Return the data that follows exactly. Include every line.
== Recorded information ==
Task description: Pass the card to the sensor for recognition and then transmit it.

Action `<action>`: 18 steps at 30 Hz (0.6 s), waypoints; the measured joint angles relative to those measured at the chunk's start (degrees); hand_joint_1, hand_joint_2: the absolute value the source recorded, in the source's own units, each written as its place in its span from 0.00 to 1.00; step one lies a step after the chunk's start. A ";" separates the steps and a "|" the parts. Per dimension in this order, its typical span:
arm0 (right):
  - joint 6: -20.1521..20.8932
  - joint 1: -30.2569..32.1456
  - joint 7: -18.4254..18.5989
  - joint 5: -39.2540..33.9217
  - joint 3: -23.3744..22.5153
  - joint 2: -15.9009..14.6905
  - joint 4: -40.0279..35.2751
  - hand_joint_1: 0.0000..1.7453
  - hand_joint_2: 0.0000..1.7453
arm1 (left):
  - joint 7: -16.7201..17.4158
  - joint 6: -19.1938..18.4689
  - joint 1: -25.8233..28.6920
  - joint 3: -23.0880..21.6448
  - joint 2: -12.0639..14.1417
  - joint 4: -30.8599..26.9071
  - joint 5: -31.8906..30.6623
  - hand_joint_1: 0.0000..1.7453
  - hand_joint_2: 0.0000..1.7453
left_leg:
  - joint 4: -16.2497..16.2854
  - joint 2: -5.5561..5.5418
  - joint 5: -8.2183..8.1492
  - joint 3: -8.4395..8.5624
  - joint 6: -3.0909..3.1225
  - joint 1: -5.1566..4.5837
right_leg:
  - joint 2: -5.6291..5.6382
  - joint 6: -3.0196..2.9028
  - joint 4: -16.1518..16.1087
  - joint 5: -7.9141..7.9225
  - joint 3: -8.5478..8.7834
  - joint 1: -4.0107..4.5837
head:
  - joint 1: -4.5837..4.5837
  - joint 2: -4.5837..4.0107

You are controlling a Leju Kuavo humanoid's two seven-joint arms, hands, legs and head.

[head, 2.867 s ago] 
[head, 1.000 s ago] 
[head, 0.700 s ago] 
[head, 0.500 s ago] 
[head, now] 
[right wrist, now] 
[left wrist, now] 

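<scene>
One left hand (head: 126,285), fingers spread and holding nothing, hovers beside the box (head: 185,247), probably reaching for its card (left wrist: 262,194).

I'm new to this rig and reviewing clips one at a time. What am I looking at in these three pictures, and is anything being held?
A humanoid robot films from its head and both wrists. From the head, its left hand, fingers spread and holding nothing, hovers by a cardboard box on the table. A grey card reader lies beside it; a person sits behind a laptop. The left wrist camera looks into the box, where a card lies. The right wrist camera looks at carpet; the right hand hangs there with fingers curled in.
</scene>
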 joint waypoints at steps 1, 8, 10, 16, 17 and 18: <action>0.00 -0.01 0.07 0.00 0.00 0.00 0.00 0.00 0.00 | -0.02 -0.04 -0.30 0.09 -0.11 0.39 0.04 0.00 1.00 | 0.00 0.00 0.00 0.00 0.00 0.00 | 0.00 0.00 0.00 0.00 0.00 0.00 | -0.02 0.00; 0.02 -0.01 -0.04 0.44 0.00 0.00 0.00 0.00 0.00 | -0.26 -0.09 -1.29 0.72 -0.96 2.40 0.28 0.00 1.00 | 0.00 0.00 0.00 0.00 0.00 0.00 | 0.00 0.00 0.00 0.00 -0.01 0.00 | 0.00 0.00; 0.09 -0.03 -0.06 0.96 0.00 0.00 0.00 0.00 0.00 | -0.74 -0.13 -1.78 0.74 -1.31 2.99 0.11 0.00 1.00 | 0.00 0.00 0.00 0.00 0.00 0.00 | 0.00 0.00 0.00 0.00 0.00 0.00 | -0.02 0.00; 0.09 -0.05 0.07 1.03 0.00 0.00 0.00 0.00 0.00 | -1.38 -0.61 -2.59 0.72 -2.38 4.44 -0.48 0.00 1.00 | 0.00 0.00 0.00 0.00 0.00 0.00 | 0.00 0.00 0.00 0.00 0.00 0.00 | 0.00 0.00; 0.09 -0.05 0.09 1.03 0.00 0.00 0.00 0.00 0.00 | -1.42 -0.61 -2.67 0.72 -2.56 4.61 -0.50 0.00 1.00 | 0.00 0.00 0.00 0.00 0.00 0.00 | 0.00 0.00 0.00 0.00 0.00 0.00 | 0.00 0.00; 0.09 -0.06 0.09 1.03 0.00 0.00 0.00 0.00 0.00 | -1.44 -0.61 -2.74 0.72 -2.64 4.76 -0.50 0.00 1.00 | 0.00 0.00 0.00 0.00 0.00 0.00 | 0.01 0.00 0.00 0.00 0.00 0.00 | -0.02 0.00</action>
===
Exercise answer:
Task description: Pass the card to the sensor for recognition and then transmit it.

Action `<action>`: 18 steps at 30 Hz (0.6 s), waypoints; the measured joint angles relative to those measured at the chunk's start (degrees); hand_joint_1, hand_joint_2: the absolute value the source recorded, in the source's own units, each written as its place in its span from 0.00 to 1.00; step one lies a step after the chunk's start. A ";" separates the steps and a "|" the parts. Per dimension in this order, its typical span:
arm0 (right):
  - joint 6: -20.1521..20.8932
  - joint 1: -30.2569..32.1456
  - joint 7: -18.4254..18.5989
  - joint 5: -39.2540..33.9217
  - joint 3: -23.3744..22.5153
  - joint 2: -15.9009..14.6905
  - joint 4: -40.0279..35.2751
  - hand_joint_1: 0.0000..1.7453
  - hand_joint_2: 0.0000..1.7453
arm1 (left):
  - joint 7: -16.7201..17.4158
  - joint 6: -19.1938..18.4689
  - joint 1: -25.8233..28.6920
  - joint 3: -23.0880..21.6448
  - joint 2: -12.0639..14.1417
  - joint 4: -30.8599..26.9071
  - joint 5: -31.8906..30.6623
  - hand_joint_1: 0.0000..1.7453
  - hand_joint_2: 0.0000..1.7453
left_leg:
  - joint 4: -16.2497..16.2854
  - joint 2: -5.5561..5.5418
  - joint 5: -8.2183..8.1492
  - joint 3: -8.4395..8.5624
  - joint 6: -3.0909..3.1225
  - joint 1: -5.1566..4.5837
right_leg:
  - joint 2: -5.6291..5.6382
  - joint 6: -3.0196..2.9028
  - joint 4: -16.1518..16.1087
  - joint 5: -7.9141..7.9225
  - joint 3: -8.5478..8.7834
  - joint 1: -4.0107..4.5837
head:
  - joint 1: -4.5837..4.5837
  - joint 2: -4.5837..4.0107

You are controlling a Leju Kuavo humanoid's two seven-joint arms, hands, legs and head.

[head, 2.867 s ago] 
[head, 1.000 s ago] 
[head, 0.700 s ago] 
[head, 0.500 s ago] 
[head, now] 
[right wrist, now] 
[left wrist, now] 

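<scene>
One left hand (head: 126,285), fingers spread and holding nothing, hovers beside the box (head: 185,247), probably reaching for its card (left wrist: 262,194).

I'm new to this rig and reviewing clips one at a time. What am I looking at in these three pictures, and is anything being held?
A humanoid robot films from its head and both wrists. From the head, its left hand, fingers spread and holding nothing, hovers by a cardboard box on the table. A grey card reader lies beside it; a person sits behind a laptop. The left wrist camera looks into the box, where a card lies. The right wrist camera looks at carpet; the right hand hangs there with fingers curled in.
</scene>
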 joint waypoints at steps 1, 8, 10, 16, 17 and 18: <action>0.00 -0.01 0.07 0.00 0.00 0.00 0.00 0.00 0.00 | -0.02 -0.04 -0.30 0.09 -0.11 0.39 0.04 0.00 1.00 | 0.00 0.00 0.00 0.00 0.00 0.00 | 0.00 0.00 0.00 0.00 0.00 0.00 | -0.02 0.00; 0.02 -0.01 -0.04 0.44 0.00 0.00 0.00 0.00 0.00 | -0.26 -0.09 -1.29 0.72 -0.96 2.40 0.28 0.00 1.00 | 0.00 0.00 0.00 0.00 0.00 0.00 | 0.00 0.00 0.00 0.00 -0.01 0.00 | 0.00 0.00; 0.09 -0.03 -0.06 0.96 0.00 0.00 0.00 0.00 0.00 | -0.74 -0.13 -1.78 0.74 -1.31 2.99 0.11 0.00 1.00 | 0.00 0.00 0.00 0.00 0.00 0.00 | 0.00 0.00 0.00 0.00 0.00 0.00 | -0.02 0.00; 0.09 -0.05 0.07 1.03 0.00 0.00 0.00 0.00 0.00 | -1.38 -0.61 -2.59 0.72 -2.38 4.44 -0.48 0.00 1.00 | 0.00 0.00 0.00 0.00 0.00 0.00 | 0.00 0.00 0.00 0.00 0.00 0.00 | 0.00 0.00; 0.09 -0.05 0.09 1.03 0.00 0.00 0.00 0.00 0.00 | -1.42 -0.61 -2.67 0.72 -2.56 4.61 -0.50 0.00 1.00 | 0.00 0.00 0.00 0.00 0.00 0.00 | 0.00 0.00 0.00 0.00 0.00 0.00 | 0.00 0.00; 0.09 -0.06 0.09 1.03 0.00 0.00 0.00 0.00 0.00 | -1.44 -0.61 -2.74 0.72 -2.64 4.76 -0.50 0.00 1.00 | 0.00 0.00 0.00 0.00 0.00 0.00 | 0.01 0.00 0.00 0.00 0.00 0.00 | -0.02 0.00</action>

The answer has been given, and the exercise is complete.